What is required | Pictures are to be left out. Return exactly the lines below from the one with "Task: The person" up to and including the one with "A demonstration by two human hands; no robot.".

Provided information |
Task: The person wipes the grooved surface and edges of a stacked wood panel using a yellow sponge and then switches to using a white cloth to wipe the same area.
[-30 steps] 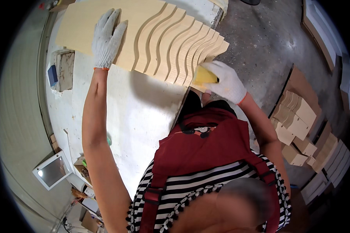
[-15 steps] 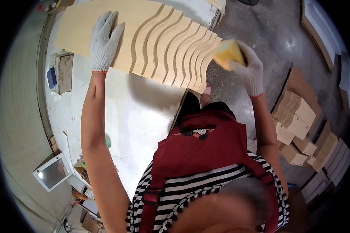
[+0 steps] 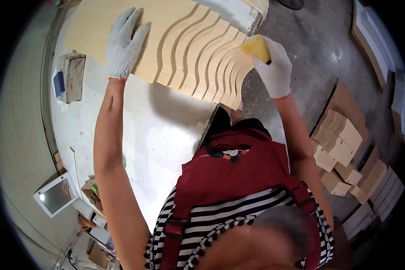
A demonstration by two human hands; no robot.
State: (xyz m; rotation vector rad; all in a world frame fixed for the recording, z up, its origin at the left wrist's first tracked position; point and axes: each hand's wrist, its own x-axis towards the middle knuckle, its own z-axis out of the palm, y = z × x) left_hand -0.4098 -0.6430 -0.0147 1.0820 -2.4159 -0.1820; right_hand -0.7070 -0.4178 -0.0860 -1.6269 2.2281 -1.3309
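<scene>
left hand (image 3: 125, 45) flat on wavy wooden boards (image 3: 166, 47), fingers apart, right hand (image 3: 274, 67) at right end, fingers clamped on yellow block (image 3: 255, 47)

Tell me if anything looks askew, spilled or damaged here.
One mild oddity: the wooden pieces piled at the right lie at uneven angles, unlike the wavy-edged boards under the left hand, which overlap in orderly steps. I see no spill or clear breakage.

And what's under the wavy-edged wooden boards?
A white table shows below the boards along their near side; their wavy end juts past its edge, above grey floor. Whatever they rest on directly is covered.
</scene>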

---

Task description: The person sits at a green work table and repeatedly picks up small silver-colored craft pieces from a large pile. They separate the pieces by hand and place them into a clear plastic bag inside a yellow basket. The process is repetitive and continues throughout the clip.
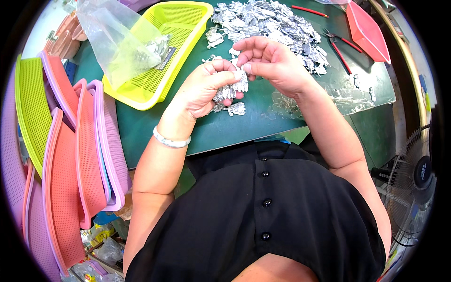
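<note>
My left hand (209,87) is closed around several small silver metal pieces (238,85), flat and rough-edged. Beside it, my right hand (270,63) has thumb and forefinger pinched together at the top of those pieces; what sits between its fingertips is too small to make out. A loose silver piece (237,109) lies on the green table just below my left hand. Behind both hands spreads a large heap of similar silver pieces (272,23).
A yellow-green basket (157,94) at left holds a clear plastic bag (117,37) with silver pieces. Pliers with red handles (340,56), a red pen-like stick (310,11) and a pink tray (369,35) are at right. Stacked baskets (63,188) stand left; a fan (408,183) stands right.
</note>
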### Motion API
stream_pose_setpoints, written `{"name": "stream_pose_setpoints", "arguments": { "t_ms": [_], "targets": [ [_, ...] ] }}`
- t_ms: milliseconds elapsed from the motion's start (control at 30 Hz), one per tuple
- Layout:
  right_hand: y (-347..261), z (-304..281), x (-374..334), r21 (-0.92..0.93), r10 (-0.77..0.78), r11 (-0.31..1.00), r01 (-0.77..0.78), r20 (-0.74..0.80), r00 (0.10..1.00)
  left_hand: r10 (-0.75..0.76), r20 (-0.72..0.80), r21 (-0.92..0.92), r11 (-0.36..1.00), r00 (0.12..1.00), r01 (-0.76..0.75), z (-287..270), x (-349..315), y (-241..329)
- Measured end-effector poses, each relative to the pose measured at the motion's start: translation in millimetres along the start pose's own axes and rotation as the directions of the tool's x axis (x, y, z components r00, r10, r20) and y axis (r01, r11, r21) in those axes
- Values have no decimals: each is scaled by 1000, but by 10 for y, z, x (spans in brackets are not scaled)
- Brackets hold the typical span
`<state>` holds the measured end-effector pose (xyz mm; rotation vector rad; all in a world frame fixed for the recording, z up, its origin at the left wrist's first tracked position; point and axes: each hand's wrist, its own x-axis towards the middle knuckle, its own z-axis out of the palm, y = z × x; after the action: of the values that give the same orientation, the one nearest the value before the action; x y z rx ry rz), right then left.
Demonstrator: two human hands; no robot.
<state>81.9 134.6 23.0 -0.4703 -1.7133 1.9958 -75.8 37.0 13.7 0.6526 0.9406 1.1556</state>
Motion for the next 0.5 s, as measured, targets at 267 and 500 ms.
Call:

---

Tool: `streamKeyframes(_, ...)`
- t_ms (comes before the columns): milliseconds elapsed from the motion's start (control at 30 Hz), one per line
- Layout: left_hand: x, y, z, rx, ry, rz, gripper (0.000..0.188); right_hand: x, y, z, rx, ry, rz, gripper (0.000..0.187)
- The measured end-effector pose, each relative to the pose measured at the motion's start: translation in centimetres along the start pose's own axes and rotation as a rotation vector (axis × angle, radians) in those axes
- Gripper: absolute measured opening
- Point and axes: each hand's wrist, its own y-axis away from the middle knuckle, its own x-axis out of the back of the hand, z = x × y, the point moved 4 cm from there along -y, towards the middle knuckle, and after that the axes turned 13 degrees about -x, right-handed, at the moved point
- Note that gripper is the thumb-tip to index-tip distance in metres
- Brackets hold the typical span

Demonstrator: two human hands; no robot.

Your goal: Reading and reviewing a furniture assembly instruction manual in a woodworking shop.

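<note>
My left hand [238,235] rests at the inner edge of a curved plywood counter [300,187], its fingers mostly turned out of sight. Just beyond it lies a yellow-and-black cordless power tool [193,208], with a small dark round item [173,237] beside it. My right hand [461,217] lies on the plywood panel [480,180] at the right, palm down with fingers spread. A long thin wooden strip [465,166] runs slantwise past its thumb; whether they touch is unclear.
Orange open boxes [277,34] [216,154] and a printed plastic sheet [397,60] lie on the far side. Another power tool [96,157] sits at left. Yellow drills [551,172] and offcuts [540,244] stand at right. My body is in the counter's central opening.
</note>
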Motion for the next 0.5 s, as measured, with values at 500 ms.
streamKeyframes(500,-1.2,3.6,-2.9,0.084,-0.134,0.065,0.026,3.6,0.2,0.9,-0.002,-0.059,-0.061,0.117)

Result of the exercise |
Task: The person wipes the grooved surface and edges of a stacked wood panel using a yellow sponge and then switches to using a white cloth to wipe the same area.
[-30 steps] 
[-15 steps] 
[+0 steps] 
A demonstration by two human hands; no robot.

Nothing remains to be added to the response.